The following results measure the combined impacts of time limits and the PRA in all of the RER Choices sites except Clint. Application of these policies produced the following impacts:

  • The combination of time limits and the personal responsibility agreement caused very small reductions in TANF use for children, while adults’ TANF use increased due to penalty rules. Adult Medicaid enrollment also increased but there were no impacts on children’s Medicaid.

ACT rules allowed caretakers to remain on the TANF rolls even when they were financially penalized for not meeting PRA requirements. This varied from earlier AFDC rules that removed sanctioned caretakers from the AFDC grant when they did not comply with Choices or child support requirements. This rule change was largely responsible for the increase in TANF receipt among adult caretakers. However, the average monthly TANF grant was slightly lower for experimental group families because more financial penalties were imposed under ACT rules than sanctions under the old AFDC rules.
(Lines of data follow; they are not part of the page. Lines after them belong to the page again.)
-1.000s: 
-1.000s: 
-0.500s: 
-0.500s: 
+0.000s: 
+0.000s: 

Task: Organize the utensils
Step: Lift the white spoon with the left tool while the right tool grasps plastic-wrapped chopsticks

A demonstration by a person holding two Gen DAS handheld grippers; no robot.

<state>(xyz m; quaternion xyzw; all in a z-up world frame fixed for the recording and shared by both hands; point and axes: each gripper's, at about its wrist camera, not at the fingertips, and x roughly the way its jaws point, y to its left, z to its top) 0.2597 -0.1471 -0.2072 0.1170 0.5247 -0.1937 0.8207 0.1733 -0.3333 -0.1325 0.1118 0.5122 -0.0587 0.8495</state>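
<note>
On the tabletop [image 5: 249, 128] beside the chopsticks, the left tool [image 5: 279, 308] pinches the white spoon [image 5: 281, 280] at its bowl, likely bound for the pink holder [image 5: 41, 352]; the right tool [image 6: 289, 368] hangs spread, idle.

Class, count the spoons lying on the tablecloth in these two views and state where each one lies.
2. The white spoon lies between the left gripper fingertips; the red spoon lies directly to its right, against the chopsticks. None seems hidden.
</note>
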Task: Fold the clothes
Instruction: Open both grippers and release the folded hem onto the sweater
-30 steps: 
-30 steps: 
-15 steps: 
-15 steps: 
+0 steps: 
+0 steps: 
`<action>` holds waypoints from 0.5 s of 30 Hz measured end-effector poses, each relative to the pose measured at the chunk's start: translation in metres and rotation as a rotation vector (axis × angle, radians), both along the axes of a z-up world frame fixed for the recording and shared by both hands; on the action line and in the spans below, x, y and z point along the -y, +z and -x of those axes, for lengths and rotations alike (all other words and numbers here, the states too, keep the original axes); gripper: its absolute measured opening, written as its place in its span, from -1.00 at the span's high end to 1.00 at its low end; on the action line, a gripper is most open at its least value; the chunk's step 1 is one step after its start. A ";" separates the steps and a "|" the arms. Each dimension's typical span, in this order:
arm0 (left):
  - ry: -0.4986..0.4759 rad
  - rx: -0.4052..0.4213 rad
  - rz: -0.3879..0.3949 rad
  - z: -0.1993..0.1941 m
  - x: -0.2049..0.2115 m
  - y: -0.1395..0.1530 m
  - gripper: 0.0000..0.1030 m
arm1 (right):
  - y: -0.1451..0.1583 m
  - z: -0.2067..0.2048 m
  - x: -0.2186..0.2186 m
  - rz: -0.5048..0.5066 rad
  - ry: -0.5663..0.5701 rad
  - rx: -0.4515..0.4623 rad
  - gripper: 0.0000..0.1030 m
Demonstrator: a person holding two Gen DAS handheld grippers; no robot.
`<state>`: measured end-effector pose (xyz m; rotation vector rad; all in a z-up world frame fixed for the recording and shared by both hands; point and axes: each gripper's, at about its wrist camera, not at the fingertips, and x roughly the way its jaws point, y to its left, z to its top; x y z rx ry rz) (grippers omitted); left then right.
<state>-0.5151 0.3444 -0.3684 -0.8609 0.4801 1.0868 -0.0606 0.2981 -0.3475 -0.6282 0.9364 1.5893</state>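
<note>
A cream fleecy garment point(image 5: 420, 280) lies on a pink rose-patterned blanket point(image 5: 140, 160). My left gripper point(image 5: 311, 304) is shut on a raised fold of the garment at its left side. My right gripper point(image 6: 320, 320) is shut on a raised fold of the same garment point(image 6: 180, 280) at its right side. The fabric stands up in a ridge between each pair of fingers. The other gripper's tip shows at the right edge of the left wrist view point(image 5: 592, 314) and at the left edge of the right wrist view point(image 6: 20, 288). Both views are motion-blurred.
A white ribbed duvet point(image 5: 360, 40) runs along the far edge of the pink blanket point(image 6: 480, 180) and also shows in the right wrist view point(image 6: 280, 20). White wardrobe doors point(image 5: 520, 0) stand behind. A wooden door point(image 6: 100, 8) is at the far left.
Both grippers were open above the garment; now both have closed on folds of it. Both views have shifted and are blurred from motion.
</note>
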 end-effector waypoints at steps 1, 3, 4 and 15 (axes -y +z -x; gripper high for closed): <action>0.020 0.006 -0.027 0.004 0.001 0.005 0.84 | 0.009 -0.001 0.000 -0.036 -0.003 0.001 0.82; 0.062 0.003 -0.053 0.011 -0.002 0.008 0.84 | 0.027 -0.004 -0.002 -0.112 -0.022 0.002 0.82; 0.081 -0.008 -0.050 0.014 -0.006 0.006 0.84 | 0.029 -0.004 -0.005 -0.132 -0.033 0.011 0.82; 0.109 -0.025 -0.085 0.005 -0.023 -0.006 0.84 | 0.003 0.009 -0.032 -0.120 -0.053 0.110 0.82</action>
The impacts of the RER experiment on TANF receipt varied by tier, with Tier 1 and 2 experimental group families receiving TANF less often than their control group counterparts.

Medicaid usage was higher for adults in this pilot because penalized caretakers retained their Medicaid eligibility by remaining on TANF. Among subgroups, these effects were particularly strong for long-term recipients and Tier 3 caretakers. There were no overall differences in Medicaid receipt among children in the two groups and small differences by tier. Persons subject to RER Choices provisions were less likely to receive food stamps than control group families but the impacts were very small. Caretakers subject to RER Choices provisions used both transitional Medicaid and transitional child care 20 percent more of the time than did those in the control group.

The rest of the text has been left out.